Reputation: 5
I have a large file (>500 rows) with multiple data points for each unique item in the list, something like :
cheese | weight | location |
---|---|---|
gouda | 1.4 | AL |
gouda | 2 | TX |
gouda | 1.2 | CA |
cheddar | 5.3 | AL |
cheddar | 6 | MN |
chaddar | 2 | WA |
Havarti | 4 | CA |
Havarti | 4.2 | AL |
I want to make data frames for each cheese to store the relevant data
I have this:
main_cheese_file = pd.read_csv('CheeseMaster.csv')
cut_the_cheese = main_cheese_file.cheese.unique()

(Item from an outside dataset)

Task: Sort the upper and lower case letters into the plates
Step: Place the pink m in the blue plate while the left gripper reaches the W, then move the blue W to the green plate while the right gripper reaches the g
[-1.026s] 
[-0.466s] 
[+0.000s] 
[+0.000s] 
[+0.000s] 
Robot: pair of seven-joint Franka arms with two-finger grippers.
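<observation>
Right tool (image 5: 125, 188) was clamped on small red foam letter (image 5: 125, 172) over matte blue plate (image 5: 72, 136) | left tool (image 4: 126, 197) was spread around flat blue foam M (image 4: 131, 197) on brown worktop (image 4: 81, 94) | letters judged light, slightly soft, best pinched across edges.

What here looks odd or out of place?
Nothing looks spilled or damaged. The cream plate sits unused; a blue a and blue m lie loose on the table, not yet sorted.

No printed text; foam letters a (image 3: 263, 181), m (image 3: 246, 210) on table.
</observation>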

melted = {elem: pd.DataFrame() for elem in cut_the_cheese}
for slice in melted.slice():
melted[slice] = main_cheese_file[:][main_cheese_file.cheese == slice]
to split it up on the unique thing I want.

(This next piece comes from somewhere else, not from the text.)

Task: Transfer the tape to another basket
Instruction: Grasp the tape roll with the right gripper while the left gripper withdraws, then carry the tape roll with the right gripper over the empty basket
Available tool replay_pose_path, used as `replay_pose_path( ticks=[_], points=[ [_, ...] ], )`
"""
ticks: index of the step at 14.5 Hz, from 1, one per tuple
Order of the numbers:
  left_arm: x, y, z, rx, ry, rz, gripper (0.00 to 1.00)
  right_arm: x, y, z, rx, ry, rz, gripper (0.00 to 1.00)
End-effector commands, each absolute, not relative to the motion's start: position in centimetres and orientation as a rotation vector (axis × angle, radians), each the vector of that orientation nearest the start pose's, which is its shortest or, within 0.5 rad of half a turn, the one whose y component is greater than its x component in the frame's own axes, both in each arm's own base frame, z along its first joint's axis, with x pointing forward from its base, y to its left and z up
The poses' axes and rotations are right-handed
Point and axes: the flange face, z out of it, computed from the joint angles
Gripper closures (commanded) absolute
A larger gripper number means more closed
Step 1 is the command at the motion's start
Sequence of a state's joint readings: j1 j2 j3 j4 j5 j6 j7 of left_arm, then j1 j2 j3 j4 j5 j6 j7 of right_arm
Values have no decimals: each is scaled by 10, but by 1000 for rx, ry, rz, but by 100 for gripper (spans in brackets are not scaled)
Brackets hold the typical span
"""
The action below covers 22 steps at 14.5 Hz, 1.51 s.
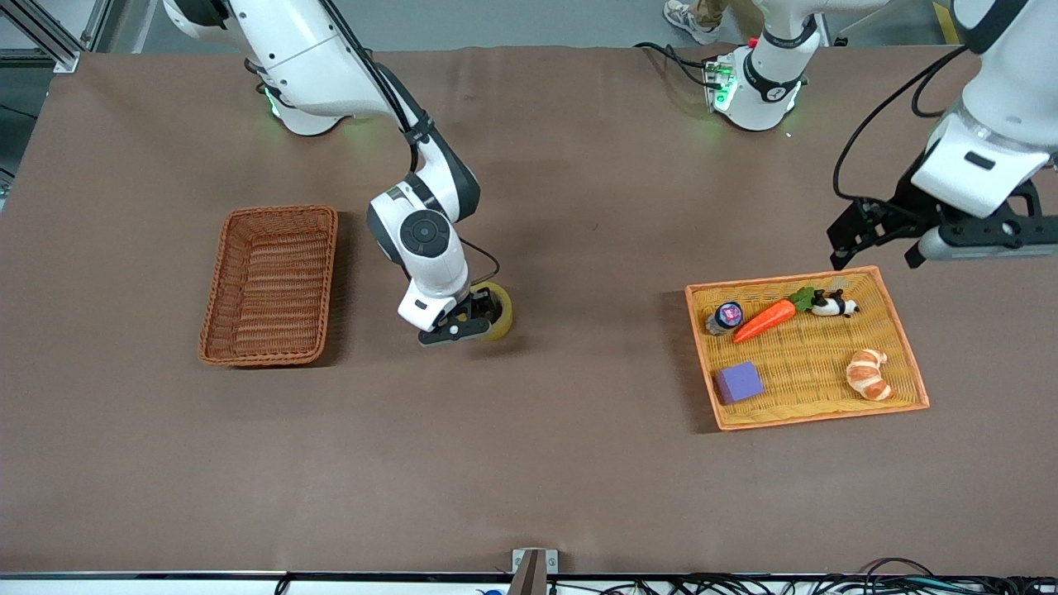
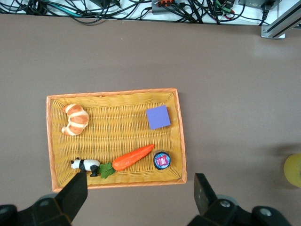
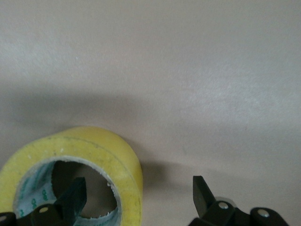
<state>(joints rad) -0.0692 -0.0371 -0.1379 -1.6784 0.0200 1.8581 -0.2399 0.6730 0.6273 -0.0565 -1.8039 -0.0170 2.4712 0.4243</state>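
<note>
Near the middle of the front view, the right hand [image 1: 473, 321] is down at the brown surface [image 1: 579, 463], its fingers spread wide, one inside the hole of the tape [image 1: 498, 310] and one outside its wall. The tape lies on the surface between the reddish-brown basket [image 1: 269, 285] and the orange-yellow tray [image 1: 806, 351]. The left hand [image 1: 878, 235] waits over the tray's upper edge, released and empty, above the carrot [image 1: 764, 321] and croissant [image 1: 869, 373].

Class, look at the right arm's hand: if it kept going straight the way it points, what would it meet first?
The right hand points down with its fingers straddling the wall of the tape, one finger inside the hole. It would probably meet the table first, unless it brushes the tape.
</note>
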Motion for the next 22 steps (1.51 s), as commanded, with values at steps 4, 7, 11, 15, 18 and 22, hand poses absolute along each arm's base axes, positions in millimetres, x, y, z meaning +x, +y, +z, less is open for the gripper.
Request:
replay_pose_path(
  ticks=[4,7,11,15,18,22],
  points=[
    [548,-88,614,-3160,-138,-325,0,517,391,191,-3150,-364,-76,13],
    [549,-86,608,-3162,-156,-306,0,511,396,187,-3157,-346,-65,49],
    [549,-86,596,-3159,-100,-268,0,517,389,187,-3167,-242,-56,100],
    [546,-88,589,-3204,-40,-207,0,542,364,206,-3143,-223,-57,100],
    [546,-84,586,-3217,-13,-191,0,571,311,291,-3145,-243,25,100],
    [542,-82,581,-3181,82,-125,0,589,182,377,-3159,-346,94,100]
  ],
)
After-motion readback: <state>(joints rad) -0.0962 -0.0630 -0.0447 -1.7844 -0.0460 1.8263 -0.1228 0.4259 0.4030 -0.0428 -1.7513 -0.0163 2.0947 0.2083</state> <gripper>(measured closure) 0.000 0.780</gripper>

What I want to do with it is make df's that can be exported for each cheese with the cheese name as the file name.
So far I can force it with
melted['Cheddar'].to_csv('Cheddar.csv')
and get the Cheddars ....
but I don't want to have to know and type out each type of cheese on the list of 500 rows...
Is there a way to add this to my loop?
Upvotes: 0
Views: 30
Reputation: 14063
You can just iterate over a groupby object
import pandas as pd
df = pd.read_csv('CheeseMaster.csv')
for k,v in df.groupby('cheese'):
v.to_csv(f'{k}.csv', index=False)
Upvotes: 1